* **Instructions for the task**
Reproduce the whole listing word for word. Leave every image out.

+ + + + +

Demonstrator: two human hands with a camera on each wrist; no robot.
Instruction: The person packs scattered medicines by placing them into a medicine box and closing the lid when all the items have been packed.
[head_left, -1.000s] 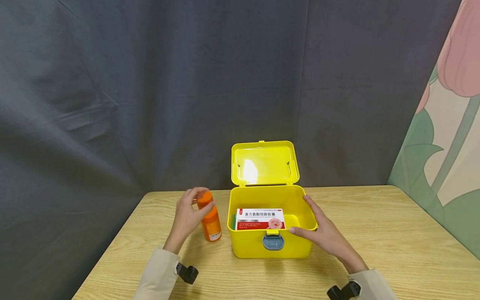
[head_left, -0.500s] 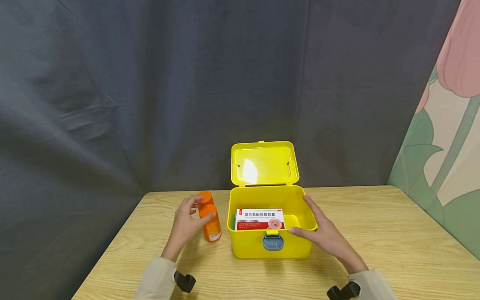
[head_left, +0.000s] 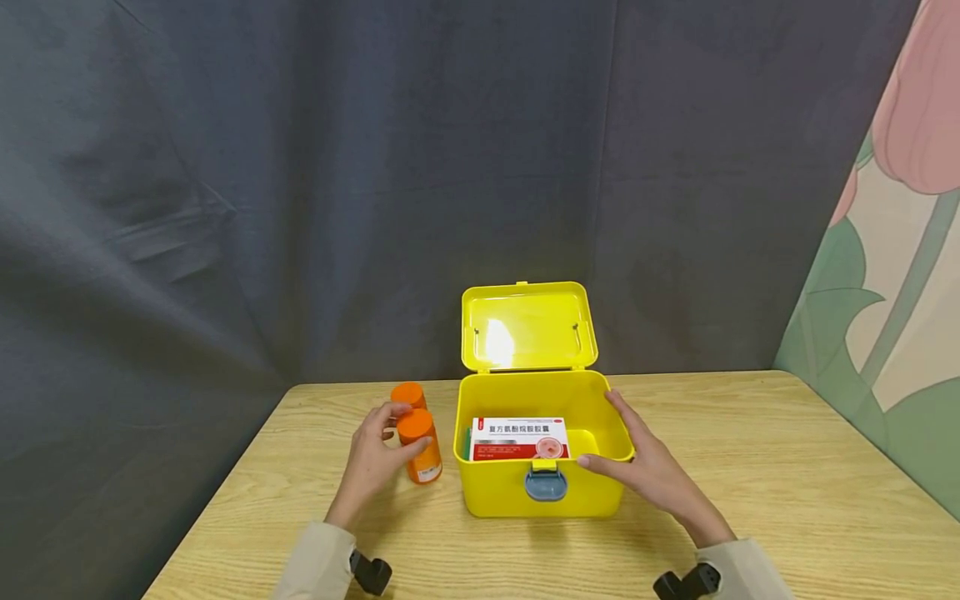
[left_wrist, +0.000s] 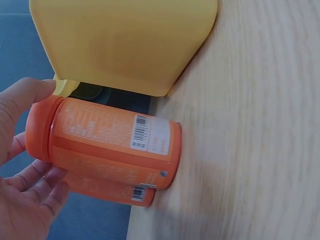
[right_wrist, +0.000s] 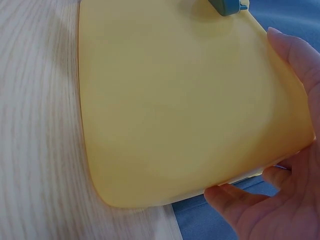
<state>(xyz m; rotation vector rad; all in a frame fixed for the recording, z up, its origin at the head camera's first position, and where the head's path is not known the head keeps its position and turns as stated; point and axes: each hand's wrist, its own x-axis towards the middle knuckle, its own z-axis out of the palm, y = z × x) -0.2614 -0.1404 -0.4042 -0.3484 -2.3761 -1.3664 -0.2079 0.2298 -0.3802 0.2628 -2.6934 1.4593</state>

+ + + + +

* **Problem solution**
Demonstrator: two human hands with a camera on each wrist; no robot.
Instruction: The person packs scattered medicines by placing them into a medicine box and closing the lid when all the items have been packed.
[head_left, -1.000s] 
[head_left, -0.500s] 
[head_left, +0.000s] 
[left_wrist, +0.000s] 
[right_wrist, +0.000s] 
<state>(xyz m; rotation vector rad; all in a frame fixed for the recording, z up, its origin at the head camera's first position, and where the head's path is not known the head keeps its position and turns as stated; point and axes: each hand's wrist, its own x-axis towards the middle knuckle, its own z-axis out of the palm, y = z × x) -0.2614 -0.1404 -0.4042 -0.3484 -2.3761 -1.3664 -0.2079 0.2298 -0.3802 0.2628 -2.6934 1.4593</state>

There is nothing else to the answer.